電車の中の恋人

酒とタバコと電気ベースと料理とキャリア…まあいろいろ

仕事観

外資系企業というものは、見方を変えればとてもシンプルで、誰に対しても平等であるといえます。今回、私が直面している解雇の場面においても「あなたに求めている仕事がなくなるから」という理由は、誰の目から見ても理解できるものです。

日系企業はビジネスの場においても“情”を重視します。例えば、2名の社員のうち、どちらかを解雇しなければならないとして、一方はとても優秀ですぐに次の職場が見つかるであろうと思われ、もう一方は目立った実績がないごく普通の社員なので次の職場がなかなか見つからないであろうと思われています。

日系企業では、前者を解雇する人事のほうが多いのではないでしょうか。しかし、前者がすぐに次の職場を見つけられる保証はどこにもありません。もしかしたら、数年経っても就職できず、人生のどん底に落ちるかもしれません。

しかし、優秀な社員の解雇直後、予想外の業績向上で誰も解雇しなくてよい状況が続き、後者のごく普通の社員は定年まで無難に勤め上げ、穏やかな一生を終えるかもしれません。

そのときの人事の「前者の彼ならすぐに次が見つかるだろう」という判断には何の根拠もありません。それは単なる思いつきであって、思いつきで1人の人生に対して責任を取れるのかと言われたら、私には無理です。

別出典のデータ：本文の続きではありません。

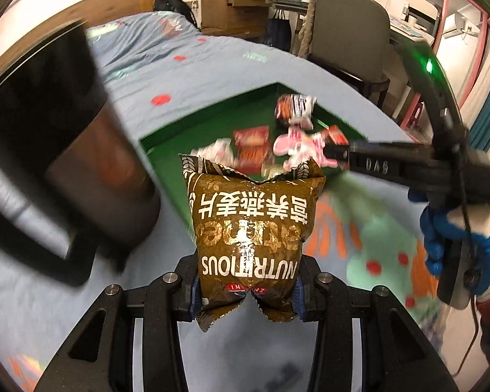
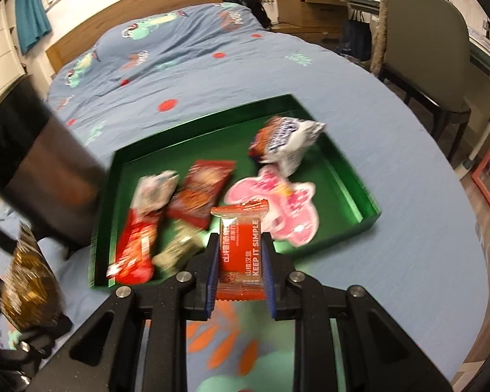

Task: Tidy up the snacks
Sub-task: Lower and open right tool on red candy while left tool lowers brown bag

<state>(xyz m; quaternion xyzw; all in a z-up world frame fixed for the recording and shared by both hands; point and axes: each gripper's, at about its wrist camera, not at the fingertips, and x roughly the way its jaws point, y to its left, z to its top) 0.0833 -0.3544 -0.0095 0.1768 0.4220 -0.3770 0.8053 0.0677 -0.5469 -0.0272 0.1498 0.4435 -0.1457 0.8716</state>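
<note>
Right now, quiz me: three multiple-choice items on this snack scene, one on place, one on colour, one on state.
1. Where does the green tray sit?
A. on the bed
B. on the chair
C. on the floor

2. What colour is the packet in the right gripper?
A. blue
B. orange-red
C. white

3. What is the left gripper doing?
A. hanging open, with nothing in it
B. shut on nothing
C. gripping a brown oatmeal bag

Answers: 1 A, the tray rests on the blue bedspread; 2 B, the wrapper is orange-red; 3 C, its pads pinch the bag's lower end.
</note>
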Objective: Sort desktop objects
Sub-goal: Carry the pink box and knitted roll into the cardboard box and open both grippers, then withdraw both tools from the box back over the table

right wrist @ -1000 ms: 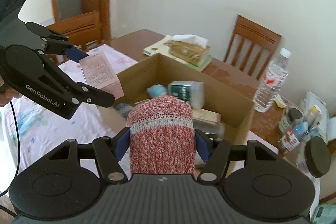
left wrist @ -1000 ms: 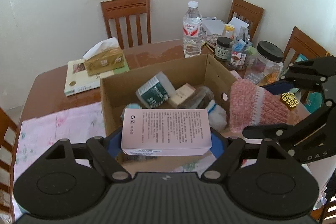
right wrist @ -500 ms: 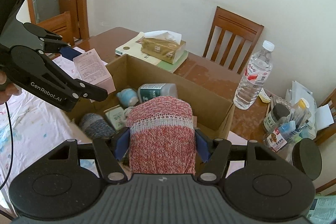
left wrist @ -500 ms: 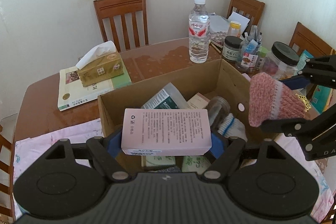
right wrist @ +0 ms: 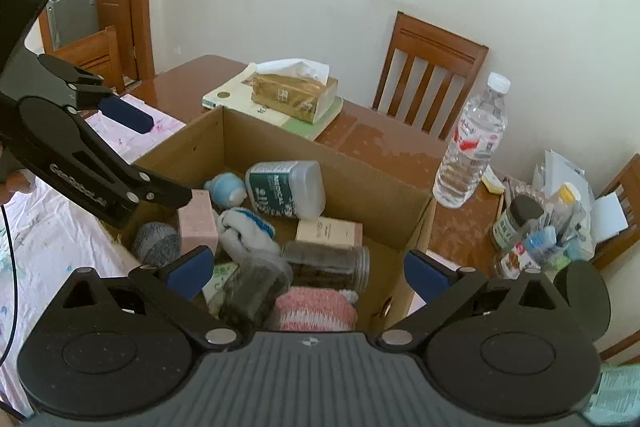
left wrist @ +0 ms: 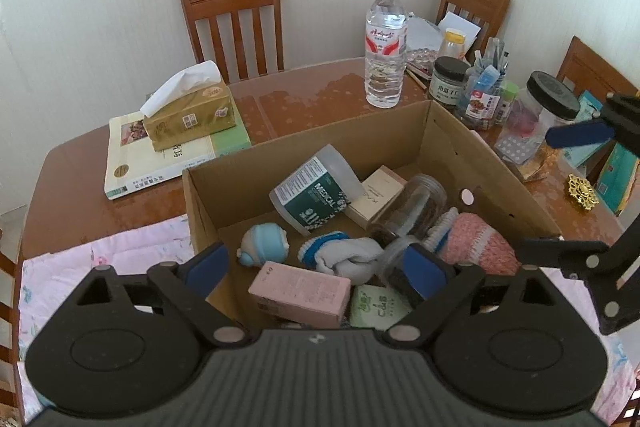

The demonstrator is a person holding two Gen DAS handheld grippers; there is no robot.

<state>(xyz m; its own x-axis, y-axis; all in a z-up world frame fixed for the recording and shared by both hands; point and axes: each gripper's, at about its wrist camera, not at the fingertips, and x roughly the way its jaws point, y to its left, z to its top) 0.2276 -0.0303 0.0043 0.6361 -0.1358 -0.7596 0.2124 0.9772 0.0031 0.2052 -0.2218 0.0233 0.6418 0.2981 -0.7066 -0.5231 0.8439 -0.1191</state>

それに、雇用を守るためとはいえ、まったく毛色が違う業務に配置転換することが、本当にその人のためになるのでしょうか。例えば、これまで編集でキャリアを積んできた私をいきなり営業に放り込むことが良いことなのでしょうか。いずれ辞めることが目に見えているので、私はそれを受けるつもりはありません。

ディレクターとマネージャーとの面談で、なぜ編集部員だけが一気に解雇されないといけないのか詰め寄りました。彼らがいうには、いま営業を募集しているからポジションはあるとのことですが、「いままで編集をやっていた人が営業に移って幸せだと思いますか?」と聞かれました。ぐぅの音も出ません。

判断基準が曖昧な“情”というものを挟むから日系企業のリストラはややこしくなります。“情”をすべて排除し、「あなたに求めている仕事がなくなるから」ということは、誰に対しても公平なのです。

それ以前に、こうなるような経営をしてきた経営陣の責任はどうなのか、という問題がありますが、それは別次元のことですし、外資系でも日系でも、遅かれ早かれ追求されるはずですので、いまは不問に。

昨夜、日系の某大手企業で人事をやっている友人と長電話しました。彼はずっと日系企業で、“人事は企業の根幹を支えるもの”というモットーの下、熱心に仕事に取り組んでいます。“情”にあふれた人事です。

最初は、私の会社の今回のやり方に憤慨していましたが、電話を切るころには納得していました。それと同時に、これまでの人事としての自分のやり方に迷いを感じ始めていました。

外資系企業と日系企業、どちらにも良い面と悪い面があります。一概にどちらが良いといえるものではありません。昨夜、彼と話していて、私の会社の今回の対応が全面的に悪いとは思えなくなりました。

「3連休でゆっくり考えてください」―ディレクターからそう言われました。オンラインメディアに異動する云々の前に、自分の仕事観を一から見直せ、ということなのかもしれません。